I used tooo strong of a battery in my car


#1

So I used tooo strong of a battery in my 1983 Toyota Cressida and she doesn’t want to start. I’ve checked all the fuses and gotten the correct sized battery. I’ve also changed the Spark plugs and wires, as well as removed the alternator and had it tested(needless to say that wasn’t the problem.) I am able to turn on the headlights and use the horn although the dome light and radio do not work. When I try to start the car it doesn’t even try to turn over and the only thing that comes on is the “Charge” light in the dashboard. My next thought would be to remove the starter and have it tested but i was wondering if anyone out there had any other suggestions. If anyone has any ideas please don’t hesitate. Thanks.


#2

you might have burned up your starter with the other battery, i really dont know what else it could be.


#3

I don’t think there is such a thing as too strong a battery. They are all 12v and the starter will draw whatever amperage it needs regardless of how big the battery is. If you’re sure the battery isn’t dead, the next place to look is the starter. The starter or solenoid might have gone out coincidentally when you changed the battery to the “too strong” one.


#4

There really is no such thing as a “too strong” battery unless you mean you used a 12V battery in a 6V car or a 24V battery in a 12V car. All the other numbers are the bigger the better.

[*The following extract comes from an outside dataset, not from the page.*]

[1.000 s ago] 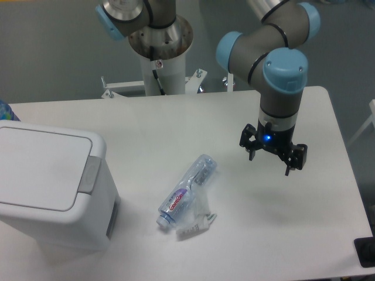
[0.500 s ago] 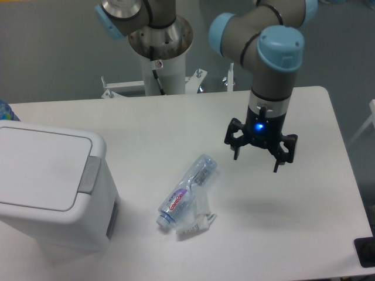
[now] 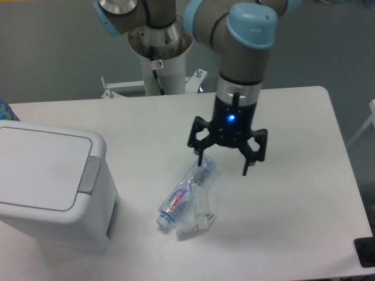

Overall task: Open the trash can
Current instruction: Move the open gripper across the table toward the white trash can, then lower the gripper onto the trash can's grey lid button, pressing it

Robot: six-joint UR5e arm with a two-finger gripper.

I would start by removing and cleaning both ends of each battery cable, then reattaching them tightly. Clean what they attach to as well.

If you did use a higher voltage battery than it should have (very unlikely as six volt cars went out in the early 60’s and the only road vehicles I know that use 24 volts are military.) then you could have blown out the computers and many other parts in the electrical system.

My guess is a main fuse or maybe the silonoid is out.


#5

The battery is not the problem. If the starter does not click when the key is turned then the problem is a neutral safety switch if an automatic transmission, possibly a blown fusible link, or bad ignition switch.

If it’s an automatic, try shifting into neutral and see if it will start.

It’s going to take a carefully measured approach to figuring it out rather than throwing parts at it and assuming.

You need to verify whether power is being provided to the starter solenoid through the small wire (black or black/white I think).


#6

check ALL of your wiring and connections.

i had a similar occasional problem with a toyota corona MkII. the problem at least was obvious on inspection: a spade connector to the starter solenoid slipped off. this happened several times; it basically needed to be crimped tighter.

you may have a FAULTY, non-obvious wiring connection somewhere. (as well as the other possible problems cited above.)


#7

Current is DRAWNED…NOT PUSHED. If the new battery is rated at 600cca, but you only need 300cca the car starter will only DRAW what amps it needs and no more. The ONLY way it could be the wrong battery is if it’s the wrong voltage…which I seriously doubt.


#8

Put a Volt Meter on your starter relay to see if this relay is getting 12V when you try to start the engine. The voltage should spike up to 12V when you turn your key to the ignition position. If no voltage is present there is no possible that the car will start. This point on the starter relay should be a small wire. The larger wires on the starter relay go to the battery and to the starter. If the only voltage that can be measure is from the battery when the ignition key circuit or the neutral safety switch located on the side of the transmission may be electrically open. To solve this problem you have to trace down the voltage by first beginning at the starter relay.